> Exercise directions: Starting at the line with "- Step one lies" and going on through the line with "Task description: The", reproduce each line in the records below exactly and nothing more.

┄┄┄┄┄┄┄┄┄┄┄┄┄┄┄┄┄┄┄┄

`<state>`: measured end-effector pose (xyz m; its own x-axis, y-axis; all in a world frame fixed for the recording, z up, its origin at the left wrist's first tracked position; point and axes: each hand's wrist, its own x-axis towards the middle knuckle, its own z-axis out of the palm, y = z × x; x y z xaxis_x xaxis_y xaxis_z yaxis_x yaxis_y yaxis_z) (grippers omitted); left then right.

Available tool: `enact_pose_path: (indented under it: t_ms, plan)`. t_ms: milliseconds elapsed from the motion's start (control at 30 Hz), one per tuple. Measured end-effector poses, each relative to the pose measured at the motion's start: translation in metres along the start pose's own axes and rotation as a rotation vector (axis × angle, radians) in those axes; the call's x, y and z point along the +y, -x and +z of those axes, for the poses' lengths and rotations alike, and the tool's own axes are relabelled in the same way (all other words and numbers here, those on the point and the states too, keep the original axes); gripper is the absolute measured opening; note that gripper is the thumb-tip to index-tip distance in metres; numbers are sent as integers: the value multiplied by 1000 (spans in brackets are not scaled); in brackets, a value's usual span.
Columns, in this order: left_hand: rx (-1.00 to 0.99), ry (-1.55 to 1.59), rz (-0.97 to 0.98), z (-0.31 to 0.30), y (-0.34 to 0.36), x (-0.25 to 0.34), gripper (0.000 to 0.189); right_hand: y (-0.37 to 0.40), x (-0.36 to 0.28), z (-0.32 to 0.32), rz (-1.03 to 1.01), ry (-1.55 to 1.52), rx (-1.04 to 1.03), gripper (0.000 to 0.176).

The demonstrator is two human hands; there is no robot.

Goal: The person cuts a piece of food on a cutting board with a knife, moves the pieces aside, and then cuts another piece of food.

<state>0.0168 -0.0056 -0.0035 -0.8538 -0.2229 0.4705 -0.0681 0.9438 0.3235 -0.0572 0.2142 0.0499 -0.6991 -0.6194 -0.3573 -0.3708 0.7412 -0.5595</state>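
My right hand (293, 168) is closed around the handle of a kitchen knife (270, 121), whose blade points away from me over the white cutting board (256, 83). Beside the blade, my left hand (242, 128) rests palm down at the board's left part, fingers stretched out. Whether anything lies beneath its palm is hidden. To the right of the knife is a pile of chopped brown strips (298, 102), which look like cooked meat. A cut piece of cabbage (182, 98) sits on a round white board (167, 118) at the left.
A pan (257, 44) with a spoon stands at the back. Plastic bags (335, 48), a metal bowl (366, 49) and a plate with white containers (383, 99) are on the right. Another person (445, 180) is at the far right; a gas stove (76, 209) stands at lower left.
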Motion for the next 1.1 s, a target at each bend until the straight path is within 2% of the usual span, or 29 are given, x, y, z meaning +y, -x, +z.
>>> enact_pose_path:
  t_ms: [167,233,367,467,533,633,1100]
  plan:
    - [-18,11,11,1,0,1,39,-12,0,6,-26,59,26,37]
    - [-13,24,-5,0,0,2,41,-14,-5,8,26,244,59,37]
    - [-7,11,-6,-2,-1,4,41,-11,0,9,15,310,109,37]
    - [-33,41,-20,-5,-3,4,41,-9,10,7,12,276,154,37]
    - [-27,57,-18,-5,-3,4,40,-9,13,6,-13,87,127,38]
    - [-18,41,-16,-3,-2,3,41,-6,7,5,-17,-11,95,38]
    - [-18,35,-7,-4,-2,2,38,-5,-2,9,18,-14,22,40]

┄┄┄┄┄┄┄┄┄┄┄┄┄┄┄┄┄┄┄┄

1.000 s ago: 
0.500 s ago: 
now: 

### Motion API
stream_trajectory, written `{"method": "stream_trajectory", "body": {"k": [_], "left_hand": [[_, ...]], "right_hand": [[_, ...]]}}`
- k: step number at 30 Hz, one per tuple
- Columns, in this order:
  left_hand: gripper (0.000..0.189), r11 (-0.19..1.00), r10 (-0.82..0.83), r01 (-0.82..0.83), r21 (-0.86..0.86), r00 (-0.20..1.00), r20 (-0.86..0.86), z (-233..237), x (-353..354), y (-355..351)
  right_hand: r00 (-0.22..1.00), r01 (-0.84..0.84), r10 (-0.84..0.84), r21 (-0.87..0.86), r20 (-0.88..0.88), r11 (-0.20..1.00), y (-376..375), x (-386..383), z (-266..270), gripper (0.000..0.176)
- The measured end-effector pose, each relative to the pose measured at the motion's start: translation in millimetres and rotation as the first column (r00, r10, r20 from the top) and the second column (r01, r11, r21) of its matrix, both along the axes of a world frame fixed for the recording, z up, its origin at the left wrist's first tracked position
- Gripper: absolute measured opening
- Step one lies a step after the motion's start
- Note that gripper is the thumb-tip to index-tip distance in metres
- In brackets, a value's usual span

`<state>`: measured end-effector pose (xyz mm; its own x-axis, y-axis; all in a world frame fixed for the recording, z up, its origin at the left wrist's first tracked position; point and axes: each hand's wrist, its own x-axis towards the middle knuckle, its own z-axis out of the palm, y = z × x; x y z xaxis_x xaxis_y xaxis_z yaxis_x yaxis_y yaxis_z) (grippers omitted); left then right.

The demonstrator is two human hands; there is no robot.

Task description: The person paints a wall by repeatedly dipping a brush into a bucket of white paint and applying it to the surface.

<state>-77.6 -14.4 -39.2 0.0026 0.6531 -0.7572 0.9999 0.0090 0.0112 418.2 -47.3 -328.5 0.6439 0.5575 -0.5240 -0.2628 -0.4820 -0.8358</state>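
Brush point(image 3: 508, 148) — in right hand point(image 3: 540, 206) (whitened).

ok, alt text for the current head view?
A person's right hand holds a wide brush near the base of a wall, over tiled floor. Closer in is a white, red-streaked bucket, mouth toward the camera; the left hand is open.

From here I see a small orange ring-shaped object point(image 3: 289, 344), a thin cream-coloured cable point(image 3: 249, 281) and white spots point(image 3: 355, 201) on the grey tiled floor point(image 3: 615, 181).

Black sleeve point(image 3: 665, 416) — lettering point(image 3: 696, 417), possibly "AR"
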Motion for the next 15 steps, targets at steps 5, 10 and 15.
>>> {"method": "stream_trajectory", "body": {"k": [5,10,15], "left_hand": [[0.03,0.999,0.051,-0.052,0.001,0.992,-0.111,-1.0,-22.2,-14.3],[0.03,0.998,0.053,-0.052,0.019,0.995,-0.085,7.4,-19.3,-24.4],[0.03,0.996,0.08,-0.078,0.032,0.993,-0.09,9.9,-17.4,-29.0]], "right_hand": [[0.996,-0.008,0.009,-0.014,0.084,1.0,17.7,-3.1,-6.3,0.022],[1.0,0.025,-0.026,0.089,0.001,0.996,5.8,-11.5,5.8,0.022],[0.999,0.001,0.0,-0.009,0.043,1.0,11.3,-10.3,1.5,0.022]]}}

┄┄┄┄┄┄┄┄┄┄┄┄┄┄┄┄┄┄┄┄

> Solution to the problem:
- Step one lies a step after the motion's start
- Note that gripper is the thumb-tip to index-tip distance in metres
- In brackets, a value's usual span

`<state>`: measured end-effector pose (xyz mm; its own x-axis, y-axis; all in a world frame fixed for the recording, z up, its origin at the left wrist's first tracked position; point and axes: each hand's wrist, its own x-axis towards the middle knuckle, its own z-axis out of the palm, y = z × x; x y z xaxis_x xaxis_y xaxis_z yaxis_x yaxis_y yaxis_z) (grippers omitted); left then right.

The demonstrator is two human hands; there is no robot.

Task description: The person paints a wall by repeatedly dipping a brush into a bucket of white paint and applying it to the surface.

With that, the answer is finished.